In [None]:
import numpy as np
import torch
from torch import nn

## Convolutional Neural Network (CNN)

* Yann LeCun, 1998
    - LeNet 5: recognizing hand-written digits and words
    - 99.2% accuracy on MINST dataset

* AlexNet,Alex Krizhevsky,Ilya Sutskever, Geoffrey Hinton, 2012

https://papers.nips.cc/paper/4824-imagenet-classification-with-deep-convolutional-neural-networks.pdf

![](Hinton1.png)

* ImageNet Challenge
    - 1000 Categories
    - 1.2M Training
    100,000 Test
* 1st Place with Top five 15.3% error rate
    - 26.2% error rate for second best entry


### CNN Architecture

![](CNN_Architecture.jpg)
![](FullCNN1.png)

Source: towardsdatascience.com

### Feature Learning

* Learns which features are important

* Replaced manual feature engineering
    - Manual feature engineering is time consuming and prone to human biases

### Convolution

#### Why Convolution?

* Location invariance
* Locality: An object is identified by its local context


#### Function
* Combines two functions in time
* Shape of one function modified by the other

$$(f*g)(t) = \int_{-\infty}^{\infty}f(\tau)(t - \tau)d\tau$$

http://mathworld.wolfram.com/Convolution.html


https://leonardoaraujosantos.gitbooks.io/artificial-inteligence/content/convolution.html

* Technically the convolution operation in a CNN is Cross-Correlation

#### Input Image

* Typically:
    - 256x256 for grey scale images
    - 256x256x3 for color (RGB) images
* 

![](Convolution1.png)

* Stride - how much to move the feature detector sideways and down
    - 2 is a popular choice
    - Reduce dimensionality
    
* Padding - Put a border of zeros around input image

#### Feature Detector (Kernel, Filter)

* Convolves the kernel with the image

* Detects different features in the image
    - Edge
    - Line
* Alters the image
    - Blur (averages)
    
* Feature detectors are organized in layers (e.g. 32 layers, 1 feature detector per layer)
* **CNNs learn the best feature detectors in the same way the weights are learned**

http://setosa.io/ev/image-kernels/
    
#### Feature Map

* Reduced form of image
* Lost some information but extracted important information (e.g. the features)

![](Convolution2.png)

#### Cross-Correlation Operator

In [None]:
def corr2d(X, K):
    h, w = K.shape
    Y = torch.zeros((X.shape[0] - h + 1, X.shape[1] - w + 1))
    print(X.shape,K.shape,Y.shape)
    for i in range(Y.shape[0]):
        for j in range(Y.shape[1]):
            Y[i, j] = (X[i: i + h, j: j + w] * K).sum()
    return Y

In [None]:
X = torch.Tensor([[0, 1, 2], [3, 4, 5], [6, 7, 8]])
K = torch.Tensor([[0, 1], [2, 3]])
print(X)
print(K)
corr2d(X, K)

#### Edge Detection

* 1.,0. is a white to black edge, 0., 1. is a black to white edge

In [None]:
X = torch.ones((6, 8))
X[:, 2:6] = 0
X

In [None]:
K = torch.Tensor([[1, -1]])  ## Detects vertical edges

In [None]:
Y = corr2d(X, K)
Y

### Learn edge detection kernel K

In [None]:
X = torch.ones((6, 8))
X[:, 2:6] = 0
Y = corr2d(X, K)

# 1 input channel, 1 output channel, kernel shape of (1, 2)

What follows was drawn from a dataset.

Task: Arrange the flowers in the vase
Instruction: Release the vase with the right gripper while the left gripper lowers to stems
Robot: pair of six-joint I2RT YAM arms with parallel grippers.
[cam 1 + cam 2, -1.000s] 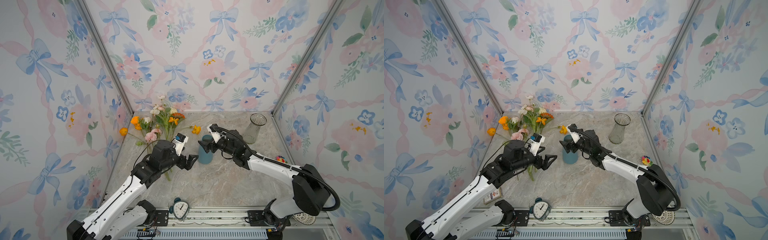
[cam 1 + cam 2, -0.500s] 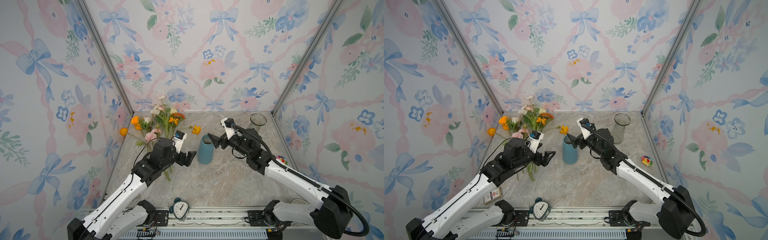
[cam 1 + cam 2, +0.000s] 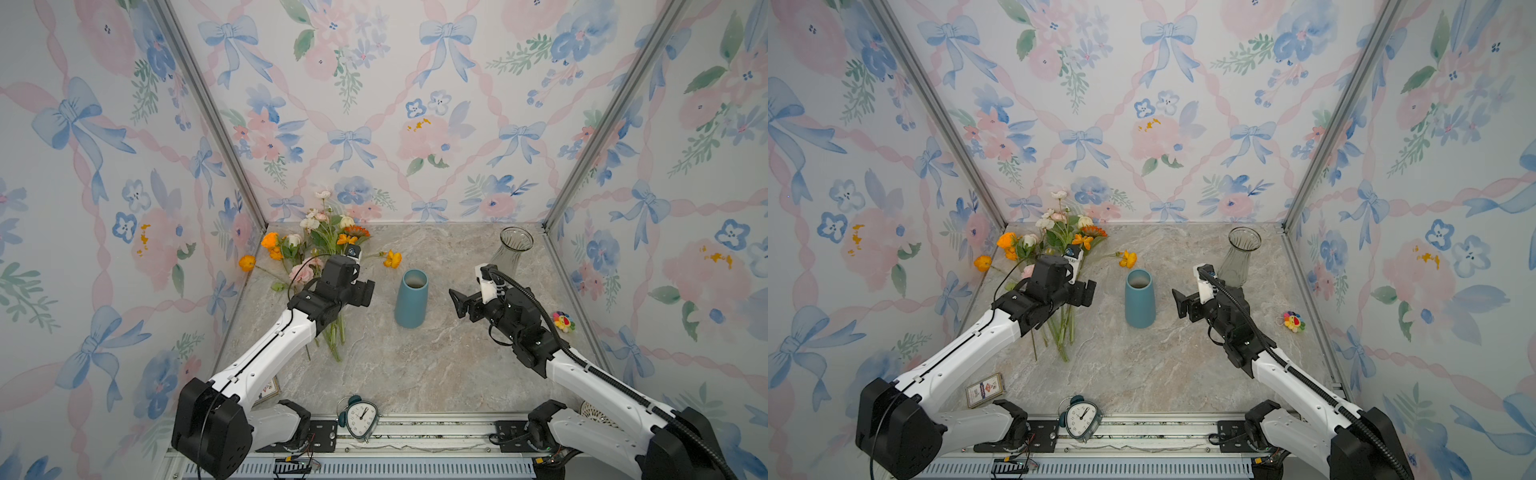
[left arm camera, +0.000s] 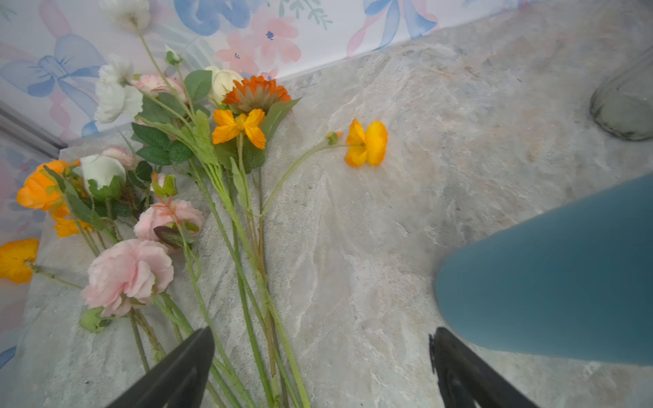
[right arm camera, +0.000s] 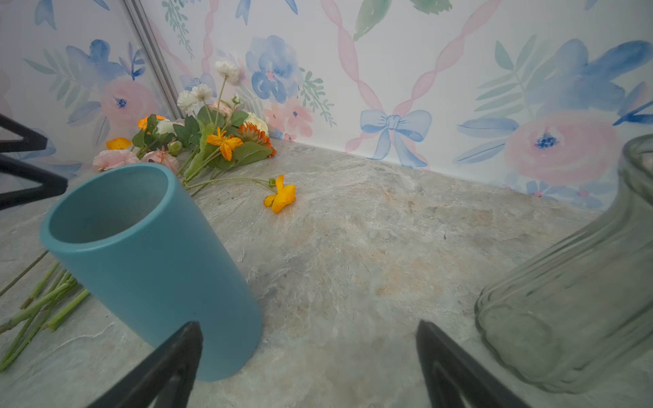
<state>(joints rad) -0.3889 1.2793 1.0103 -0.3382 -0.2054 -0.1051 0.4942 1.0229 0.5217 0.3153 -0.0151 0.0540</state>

conv2d = nn.Conv2d(1,1, kernel_size=(1, 2),bias=False) #Ignoring bias

# The 2-d convolutional layer uses four-dimensional input and output
# number of examples , number of channels, height, width)

X_ = X.reshape((1, 1, 6, 8))
Y_ = Y.reshape((1, 1, 6, 7))

alpha = 0.03  # Learning Rate
epochs = 10

for epoch in range(epochs):
    conv2d.zero_grad() # Zero gradients
    Y_hat = conv2d(X_) # Forward pass
    loss = ((Y_hat - Y_) ** 2).sum()  # Calc Loss
    loss.backward() # Calc Gradients
    conv2d.weight.data[:] -= alpha * conv2d.weight.grad # Gradient Descient
    if (epoch + 1) % 2 == 0:
        print('batch %d, loss %.3f' % (epoch + 1, loss))

In [None]:
print(conv2d.weight.data.shape)
conv2d.weight.data.reshape((1, 2))

### Activation function

#### Relu

* Applied to increase non-linearity in network
    - Convolution step is linear
* Applied element-wise to feature map to remove negative values
    - e.g. remove all the black pixels (sharpens the border between objects) 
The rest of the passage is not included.